Directions for this task –
Please reproduce the listing below exactly, leaving out every picture.
══ Given material ══
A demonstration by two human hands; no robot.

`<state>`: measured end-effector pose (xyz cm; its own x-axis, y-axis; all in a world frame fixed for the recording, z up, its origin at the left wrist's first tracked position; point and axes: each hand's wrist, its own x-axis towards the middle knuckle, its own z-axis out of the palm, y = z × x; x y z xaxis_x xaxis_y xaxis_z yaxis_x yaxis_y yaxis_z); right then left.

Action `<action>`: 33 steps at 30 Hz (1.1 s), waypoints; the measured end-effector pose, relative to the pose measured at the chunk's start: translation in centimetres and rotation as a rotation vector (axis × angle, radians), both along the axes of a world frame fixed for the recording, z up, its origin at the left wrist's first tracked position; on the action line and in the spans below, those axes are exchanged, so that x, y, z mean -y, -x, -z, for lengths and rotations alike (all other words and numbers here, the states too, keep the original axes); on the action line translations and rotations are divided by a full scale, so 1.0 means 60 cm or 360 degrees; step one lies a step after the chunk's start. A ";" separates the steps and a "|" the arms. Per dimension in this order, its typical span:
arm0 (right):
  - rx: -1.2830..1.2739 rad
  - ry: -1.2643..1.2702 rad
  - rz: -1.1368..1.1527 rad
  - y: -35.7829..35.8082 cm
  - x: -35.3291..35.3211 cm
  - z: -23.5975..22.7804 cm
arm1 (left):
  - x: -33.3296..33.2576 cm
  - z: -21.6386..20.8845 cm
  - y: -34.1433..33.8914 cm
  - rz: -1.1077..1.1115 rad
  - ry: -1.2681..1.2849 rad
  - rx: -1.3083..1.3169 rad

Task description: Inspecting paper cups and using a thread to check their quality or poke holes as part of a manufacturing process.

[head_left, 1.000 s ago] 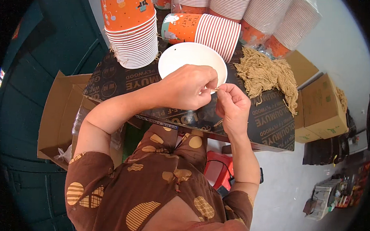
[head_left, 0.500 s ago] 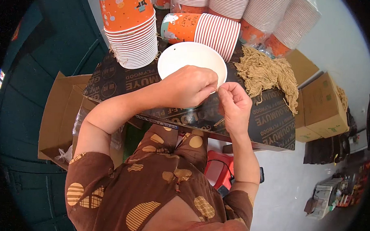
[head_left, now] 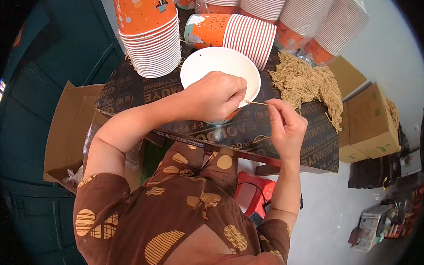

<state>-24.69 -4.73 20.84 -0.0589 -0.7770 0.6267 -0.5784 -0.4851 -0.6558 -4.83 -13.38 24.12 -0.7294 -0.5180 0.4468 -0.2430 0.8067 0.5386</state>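
Note:
A white-lined paper bucket (head_left: 209, 67) stands tilted toward me on the table, a small dark hole near its far left rim. My left hand (head_left: 220, 96) reaches across it, fingers pinched at the near right rim, where a tan string (head_left: 256, 102) comes out by a small knot. Pinching that string, my right hand (head_left: 289, 128) holds it taut to the right of the rim; a loose tail of it hangs below. What lies inside the left fingers is partly hidden.
A tall stack of orange buckets (head_left: 152, 51) stands at left, another stack (head_left: 248, 35) lies on its side behind. A heap of tan strings (head_left: 307, 82) covers the table's right. Open cardboard boxes (head_left: 65, 127) flank the dark plywood table (head_left: 309, 145). Wrapped bucket stacks line the back.
My right hand has moved right and slightly down, away from the left, drawing the string straight between them. My left hand stays at the bucket's rim.

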 end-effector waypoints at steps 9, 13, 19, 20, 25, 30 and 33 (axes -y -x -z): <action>-0.0096 0.0053 0.0083 0.009 -0.001 0.012 | -0.008 -0.013 -0.001 -0.0101 -0.0062 0.0187; -0.0089 0.0062 0.0092 0.010 0.009 0.037 | -0.005 -0.021 -0.001 -0.0114 -0.0168 0.0298; -0.0002 -0.0041 0.0008 0.002 0.019 0.061 | 0.009 -0.015 -0.003 -0.0071 -0.0132 0.0327; 0.0031 -0.0110 -0.0004 0.006 0.017 0.064 | 0.009 -0.018 -0.001 -0.0069 -0.0124 0.0334; 0.0170 -0.0322 -0.0079 0.009 0.002 0.077 | 0.023 -0.009 -0.035 0.0101 -0.0071 0.0009; 0.0355 -0.0405 -0.0143 0.017 -0.027 0.108 | 0.043 -0.017 -0.110 -0.0203 0.0265 -0.0076; 0.0269 -0.0356 -0.0110 0.009 -0.048 0.107 | 0.050 0.007 -0.150 -0.0262 0.0362 -0.0001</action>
<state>-25.24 -1.86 14.44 -0.0903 -0.9006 0.4251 -0.4226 -0.3518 -0.8352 4.18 -16.40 23.70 -0.6434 -0.5159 0.5656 -0.3808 0.8566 0.3482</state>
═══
Finished task –
A demonstration by two human hands; no robot.

`<state>`: measured end-effector pose (xyz cm; its own x-axis, y-axis; all in a world frame fixed for the recording, z up, its origin at the left wrist's first tracked position; point and axes: each hand's wrist, its own x-axis towards the middle knuckle, its own z-axis out of the palm, y = z × x; x y z xaxis_x xaxis_y xaxis_z yaxis_x yaxis_y yaxis_z); right then left.

Action `<action>`: 33 steps at 30 Hz (1.1 s), waypoints; the measured end-effector pose, relative to the pose measured at the chunk's start: translation in centimetres and rotation as a rotation vector (axis × angle, radians), both along the axes of a world frame fixed for the recording, z up, its origin at the left wrist's first tracked position; on the action line and in the spans below, those axes are exchanged, so that x, y, z mean -y, -x, -z, for lengths and rotations alike (all other words and numbers here, the states too, keep the original axes); on the action line translations and rotations are divided by a full scale, so 1.0 means 60 cm or 360 degrees; step one lies a step after the chunk's start. A ";" separates the steps and a "|" the arms. Per dimension in this order, its typical span:
arm0 (right):
  - rx: -1.2830..1.2739 rad
  - ry: -1.2643..1.2702 rad
  - rz: -1.1368..1.1527 rad
  - y: -35.7829..35.8082 cm
  - x: -35.3291..35.3211 cm
  - z: -23.5975..22.7804 cm
arm1 (left):
  - x: -33.3296..33.2576 cm
  - z: -21.6386..20.8845 cm
  - y: -34.1433..33.8914 cm
  - rz: -1.1077..1.1115 rad
  - ry: -1.2681..1.2849 rad
  - rx: -1.3083..1.3169 rad

Task description: Inspecting paper cups and using a thread to check their quality or poke holes as part of a manufacturing process.

[head_left, 1.000 s ago] 
[head_left, 0.500 s ago] 
[head_left, now] 

<state>-24.69 -4.73 20.84 -0.0589 -0.7770 0.6267 -0.5784 -0.4851 -0.6558 -4.83 -13.38 24.12 -0.7294 -0.5180 0.4468 -0.2430 0.8067 0.5386</state>
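Note:
A white-lined paper bucket (head_left: 209, 67) stands tilted toward me on the table, a small dark hole near its far left rim. My left hand (head_left: 220, 96) reaches across it, fingers pinched at the near right rim, where a tan string (head_left: 256, 102) comes out by a small knot. Pinching that string, my right hand (head_left: 289, 128) holds it taut to the right of the rim; a loose tail of it hangs below. What lies inside the left fingers is partly hidden.
A tall stack of orange buckets (head_left: 152, 51) stands at left, another stack (head_left: 248, 35) lies on its side behind. A heap of tan strings (head_left: 307, 82) covers the table's right. Open cardboard boxes (head_left: 65, 127) flank the dark plywood table (head_left: 309, 145). Wrapped bucket stacks line the back.
My right hand has moved right and slightly down, away from the left, drawing the string straight between them. My left hand stays at the bucket's rim.
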
 end-effector waypoints at steps 9, 13, 19, 20, 25, 30 and 33 (axes -y -x -z): <action>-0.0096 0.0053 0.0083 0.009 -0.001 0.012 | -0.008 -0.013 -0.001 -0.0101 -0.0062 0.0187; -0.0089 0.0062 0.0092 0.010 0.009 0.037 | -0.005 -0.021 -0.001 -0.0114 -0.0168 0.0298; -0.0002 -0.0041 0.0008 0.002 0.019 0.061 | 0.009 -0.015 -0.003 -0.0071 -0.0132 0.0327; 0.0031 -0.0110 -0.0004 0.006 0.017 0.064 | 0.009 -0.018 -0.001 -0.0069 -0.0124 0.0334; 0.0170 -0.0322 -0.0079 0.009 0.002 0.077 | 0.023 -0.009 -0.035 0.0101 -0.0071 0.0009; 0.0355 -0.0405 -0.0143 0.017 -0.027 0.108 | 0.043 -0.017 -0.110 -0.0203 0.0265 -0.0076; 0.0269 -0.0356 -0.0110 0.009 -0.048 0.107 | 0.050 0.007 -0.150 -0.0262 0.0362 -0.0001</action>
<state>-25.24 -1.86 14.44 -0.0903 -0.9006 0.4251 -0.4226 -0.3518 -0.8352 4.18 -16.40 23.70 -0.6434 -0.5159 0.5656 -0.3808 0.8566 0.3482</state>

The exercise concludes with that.